Un episodio di violenza ha scosso Torino lunedì sera quando Verangela Marino, capogruppo della circoscrizione 6 per Fratelli d'Italia, è stata aggredita da un uomo mentre si trovava davanti al complesso residenziale pubblico di via Ghedini 12. La consigliera si era recata sul posto dopo una segnalazione di residenti che denunciavano la presenza di un individuo intento a disperdere rifiuti lungo la strada e a disturbare la quiete pubblica con urla e grida. Scesa dall'auto per verificare la situazione, è stata raggiunta e colpita da un pugno al petto. L'aggressione è stata breve ma violenta: una residente ha notato l'accaduto e è intervenuta per allontanare l'aggressore.

Marina è stata trasportata presso l'ospedale San Giovanni Bosco per ricevere le cure necessarie. I medici hanno riscontrato traumi compatibili con percosse e le hanno concesso una prognosi di quattro giorni. Nella mattinata di mercoledì 11 marzo, la consigliera ha presentato denuncia formale presso il commissariato di polizia di Stato Barriera Milano.

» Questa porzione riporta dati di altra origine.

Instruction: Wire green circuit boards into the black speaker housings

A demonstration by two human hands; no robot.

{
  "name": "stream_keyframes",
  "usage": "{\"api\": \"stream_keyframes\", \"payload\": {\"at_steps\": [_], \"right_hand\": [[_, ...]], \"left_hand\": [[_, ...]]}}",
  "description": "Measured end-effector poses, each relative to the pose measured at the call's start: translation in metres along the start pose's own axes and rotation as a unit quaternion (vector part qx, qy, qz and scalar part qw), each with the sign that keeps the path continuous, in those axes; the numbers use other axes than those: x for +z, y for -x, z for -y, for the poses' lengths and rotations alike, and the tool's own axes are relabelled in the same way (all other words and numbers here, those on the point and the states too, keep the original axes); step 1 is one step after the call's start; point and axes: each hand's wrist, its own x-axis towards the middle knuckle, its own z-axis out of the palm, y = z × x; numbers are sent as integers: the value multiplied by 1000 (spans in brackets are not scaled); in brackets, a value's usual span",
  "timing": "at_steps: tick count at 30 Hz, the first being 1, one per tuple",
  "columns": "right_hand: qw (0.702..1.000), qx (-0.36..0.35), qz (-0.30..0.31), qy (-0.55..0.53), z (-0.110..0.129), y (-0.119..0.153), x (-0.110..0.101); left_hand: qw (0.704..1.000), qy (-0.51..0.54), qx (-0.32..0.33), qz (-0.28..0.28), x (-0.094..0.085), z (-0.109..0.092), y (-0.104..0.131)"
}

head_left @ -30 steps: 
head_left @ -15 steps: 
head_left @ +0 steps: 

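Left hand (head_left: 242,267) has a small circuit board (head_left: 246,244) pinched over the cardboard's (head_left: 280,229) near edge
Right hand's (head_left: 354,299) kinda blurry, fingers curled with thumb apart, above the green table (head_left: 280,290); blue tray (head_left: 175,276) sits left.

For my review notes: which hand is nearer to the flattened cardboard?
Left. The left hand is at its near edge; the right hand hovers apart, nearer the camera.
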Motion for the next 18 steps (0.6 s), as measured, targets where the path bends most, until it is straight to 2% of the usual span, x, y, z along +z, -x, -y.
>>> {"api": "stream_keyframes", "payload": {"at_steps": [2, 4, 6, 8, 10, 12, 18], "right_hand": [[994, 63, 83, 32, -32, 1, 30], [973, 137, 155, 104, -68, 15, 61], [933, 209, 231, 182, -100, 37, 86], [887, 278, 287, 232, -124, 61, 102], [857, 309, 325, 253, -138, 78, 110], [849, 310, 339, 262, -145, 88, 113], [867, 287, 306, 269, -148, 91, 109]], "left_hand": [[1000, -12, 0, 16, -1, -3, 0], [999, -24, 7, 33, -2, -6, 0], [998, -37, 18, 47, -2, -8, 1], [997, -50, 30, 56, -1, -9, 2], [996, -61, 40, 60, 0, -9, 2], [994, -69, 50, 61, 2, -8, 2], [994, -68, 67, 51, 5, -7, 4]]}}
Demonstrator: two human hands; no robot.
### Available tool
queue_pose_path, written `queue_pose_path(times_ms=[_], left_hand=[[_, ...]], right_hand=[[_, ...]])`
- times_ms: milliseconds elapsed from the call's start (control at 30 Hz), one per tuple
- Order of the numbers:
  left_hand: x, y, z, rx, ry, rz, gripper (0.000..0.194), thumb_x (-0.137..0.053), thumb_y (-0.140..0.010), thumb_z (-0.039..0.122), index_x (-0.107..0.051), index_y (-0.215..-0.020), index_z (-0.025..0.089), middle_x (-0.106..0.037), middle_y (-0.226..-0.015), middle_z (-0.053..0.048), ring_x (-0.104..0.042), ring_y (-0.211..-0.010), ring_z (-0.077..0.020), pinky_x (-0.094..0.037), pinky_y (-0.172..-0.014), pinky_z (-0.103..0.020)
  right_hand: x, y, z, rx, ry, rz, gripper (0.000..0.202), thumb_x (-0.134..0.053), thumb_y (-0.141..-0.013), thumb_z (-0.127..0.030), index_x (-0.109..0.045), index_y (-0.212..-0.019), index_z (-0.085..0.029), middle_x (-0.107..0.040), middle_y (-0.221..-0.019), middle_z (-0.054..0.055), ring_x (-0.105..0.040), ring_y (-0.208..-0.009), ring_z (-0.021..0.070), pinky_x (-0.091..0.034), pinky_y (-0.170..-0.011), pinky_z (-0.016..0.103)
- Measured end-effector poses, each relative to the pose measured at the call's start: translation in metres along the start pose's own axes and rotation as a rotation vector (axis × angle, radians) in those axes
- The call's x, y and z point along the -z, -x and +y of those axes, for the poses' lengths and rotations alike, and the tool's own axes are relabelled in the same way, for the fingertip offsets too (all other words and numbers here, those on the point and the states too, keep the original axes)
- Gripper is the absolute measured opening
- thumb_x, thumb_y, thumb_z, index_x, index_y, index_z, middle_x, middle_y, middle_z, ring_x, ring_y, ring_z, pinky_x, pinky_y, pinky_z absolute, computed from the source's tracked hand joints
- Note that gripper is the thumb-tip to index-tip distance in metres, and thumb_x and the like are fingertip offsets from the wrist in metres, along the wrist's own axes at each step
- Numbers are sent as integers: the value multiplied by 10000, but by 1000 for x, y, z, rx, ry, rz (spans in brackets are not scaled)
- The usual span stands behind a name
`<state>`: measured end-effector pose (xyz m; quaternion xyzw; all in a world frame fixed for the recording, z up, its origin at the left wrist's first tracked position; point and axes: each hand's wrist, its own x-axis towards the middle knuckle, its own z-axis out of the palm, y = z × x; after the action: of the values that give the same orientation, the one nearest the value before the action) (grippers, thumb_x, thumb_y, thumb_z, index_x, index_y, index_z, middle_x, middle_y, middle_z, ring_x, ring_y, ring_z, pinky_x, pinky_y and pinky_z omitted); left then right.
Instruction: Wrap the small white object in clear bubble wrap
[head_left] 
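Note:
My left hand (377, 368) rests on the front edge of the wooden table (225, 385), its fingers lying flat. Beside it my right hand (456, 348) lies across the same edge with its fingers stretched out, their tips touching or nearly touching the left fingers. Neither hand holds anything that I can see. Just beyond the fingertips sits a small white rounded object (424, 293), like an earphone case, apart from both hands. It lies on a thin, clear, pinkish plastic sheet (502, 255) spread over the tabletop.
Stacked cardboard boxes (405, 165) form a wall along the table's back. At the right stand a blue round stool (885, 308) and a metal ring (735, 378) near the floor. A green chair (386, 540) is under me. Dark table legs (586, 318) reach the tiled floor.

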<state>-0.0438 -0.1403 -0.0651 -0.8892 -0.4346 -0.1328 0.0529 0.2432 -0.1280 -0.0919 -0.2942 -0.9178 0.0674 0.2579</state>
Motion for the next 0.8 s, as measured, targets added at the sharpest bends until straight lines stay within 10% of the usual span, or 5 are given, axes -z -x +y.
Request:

Secondo le ricostruzioni, l'aggressore appartiene al gruppo di persone che vivono nei camper presenti nella zona e avrebbe minacciato Marino in precedenti occasioni, promettendole conseguenze per il suo impegno nel contrastare le occupazioni abusive e il degrado urbano. "Quella persona mi aveva già detto che me l'avrebbe fatta pagare", ha riferito la politica ai colleghi.

Intervistata nelle ore successive all'accaduto, Marino ha descritto il proprio stato emotivo come compromesso dall'esperienza traumatica, sottolineando tuttavia l'importanza di focalizzarsi sulla problematica più ampia: la situazione nel quartiere Regio Parco. "Non possiamo tollerare che una zona della città diventi così fuori controllo. Tra i camper parcheggiati illegalmente e le occupazioni all'interno dei palazzi, i residenti vivono costantemente nella paura e nel disagio. Questa situazione deve terminare".

L'episodio rappresenta l'ennesima spia di una situazione critica in quella parte della città, dove problematiche legate alle occupazioni abusive, al degrado ambientale e alla convivenza forzata tra residenti e soggetti in difficoltà hanno raggiunto livelli di insostenibilità secondo quanto riferito da chi vive nella zona. Le autorità competenti dovranno valutare le modalità di intervento per ripristinare la legalità e la sicurezza.